* **PROBLEM REQUIREMENTS**
Please report every line of the listing below that has the word "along" in it.

Content starts

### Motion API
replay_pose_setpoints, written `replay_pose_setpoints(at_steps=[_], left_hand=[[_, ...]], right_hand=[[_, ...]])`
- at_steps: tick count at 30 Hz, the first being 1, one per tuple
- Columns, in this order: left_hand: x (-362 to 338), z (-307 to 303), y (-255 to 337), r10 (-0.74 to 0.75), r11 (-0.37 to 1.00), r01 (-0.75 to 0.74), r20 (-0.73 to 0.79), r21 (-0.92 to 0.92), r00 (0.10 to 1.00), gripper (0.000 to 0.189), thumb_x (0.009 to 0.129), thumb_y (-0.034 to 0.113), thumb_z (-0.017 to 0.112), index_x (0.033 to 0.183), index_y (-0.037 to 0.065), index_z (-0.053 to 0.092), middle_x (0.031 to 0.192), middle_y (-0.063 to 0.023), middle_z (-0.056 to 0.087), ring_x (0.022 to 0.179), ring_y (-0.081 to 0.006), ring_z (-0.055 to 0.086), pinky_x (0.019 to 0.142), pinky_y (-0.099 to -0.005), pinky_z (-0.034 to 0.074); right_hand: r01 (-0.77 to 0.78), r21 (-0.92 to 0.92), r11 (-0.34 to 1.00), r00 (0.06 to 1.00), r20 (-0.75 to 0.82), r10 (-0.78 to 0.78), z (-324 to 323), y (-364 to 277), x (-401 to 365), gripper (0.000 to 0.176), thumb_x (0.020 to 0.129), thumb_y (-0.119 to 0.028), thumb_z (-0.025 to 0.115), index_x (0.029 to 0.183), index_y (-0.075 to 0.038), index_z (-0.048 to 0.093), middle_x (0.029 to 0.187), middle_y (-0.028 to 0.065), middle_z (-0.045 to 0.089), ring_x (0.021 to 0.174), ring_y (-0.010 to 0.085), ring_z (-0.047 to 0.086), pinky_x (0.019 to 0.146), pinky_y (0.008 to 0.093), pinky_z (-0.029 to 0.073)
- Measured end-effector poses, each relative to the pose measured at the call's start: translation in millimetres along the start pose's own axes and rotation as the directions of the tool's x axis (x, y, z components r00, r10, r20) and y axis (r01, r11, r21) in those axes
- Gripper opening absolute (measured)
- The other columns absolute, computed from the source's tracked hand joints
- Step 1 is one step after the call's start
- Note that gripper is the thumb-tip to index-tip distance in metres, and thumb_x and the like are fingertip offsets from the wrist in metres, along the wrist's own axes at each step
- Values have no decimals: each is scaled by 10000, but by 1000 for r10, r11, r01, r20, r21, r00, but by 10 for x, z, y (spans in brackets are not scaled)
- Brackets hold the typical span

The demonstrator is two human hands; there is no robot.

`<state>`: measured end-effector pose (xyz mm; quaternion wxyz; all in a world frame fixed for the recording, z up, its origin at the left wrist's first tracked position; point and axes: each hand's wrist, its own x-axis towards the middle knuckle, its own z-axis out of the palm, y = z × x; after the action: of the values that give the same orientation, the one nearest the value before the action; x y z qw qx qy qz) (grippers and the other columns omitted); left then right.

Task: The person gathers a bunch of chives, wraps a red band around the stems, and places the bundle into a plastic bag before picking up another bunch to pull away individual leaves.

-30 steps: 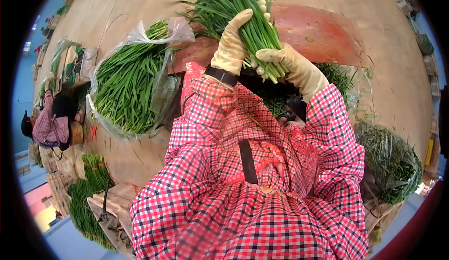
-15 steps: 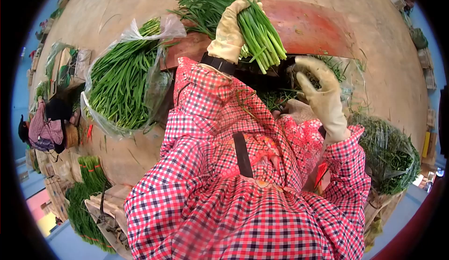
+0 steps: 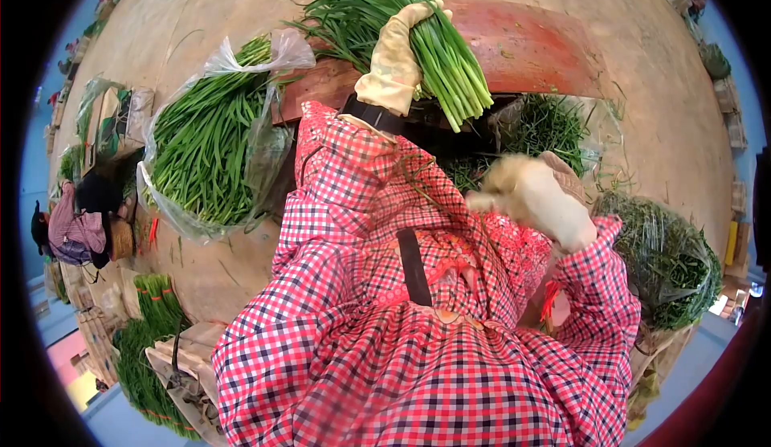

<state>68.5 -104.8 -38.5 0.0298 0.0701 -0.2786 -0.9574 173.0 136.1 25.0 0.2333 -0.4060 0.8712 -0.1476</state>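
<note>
A thick bunch of long green leafy stalks like garlic chives point(image 3: 451, 69) is gripped in my gloved left hand point(image 3: 397, 53), fingers wrapped round it. Its pale cut ends point down toward me, and the leafy ends fan out at the top over a red board point(image 3: 534, 45). My right hand point(image 3: 534, 198), also in a pale glove, is low and close to my lap, beside my knee. Motion smears its fingers, so I cannot tell what they hold. Loose green trimmings point(image 3: 550, 130) lie just beyond it, under the board's near edge.
An open plastic bag of green stalks point(image 3: 213, 146) stands left of the board. To the right is a filled clear bag of greens point(image 3: 666, 262). Red strips point(image 3: 550, 298) hang by my right side. Tied bundles point(image 3: 152, 351) lie lower left; another person point(image 3: 78, 222) sits at far left.
My right hand has dropped from beside the stalk ends down toward my lap, its fingers no longer spread. My left hand and its bunch have barely moved.
</note>
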Motion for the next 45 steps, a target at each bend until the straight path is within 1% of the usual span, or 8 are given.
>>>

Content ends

* **RESPONSE BELOW**
- Measured end-effector poses, each relative to the pose measured at the call's start: translation in millimetres along the start pose's own axes and rotation as the directions of the tool's x axis (x, y, z components r00, r10, r20) and y axis (r01, r11, r21) in those axes
- Note that gripper is the thumb-tip to index-tip distance in metres, and thumb_x and the like are fingertip offsets from the wrist in metres, along the wrist's own axes at each step

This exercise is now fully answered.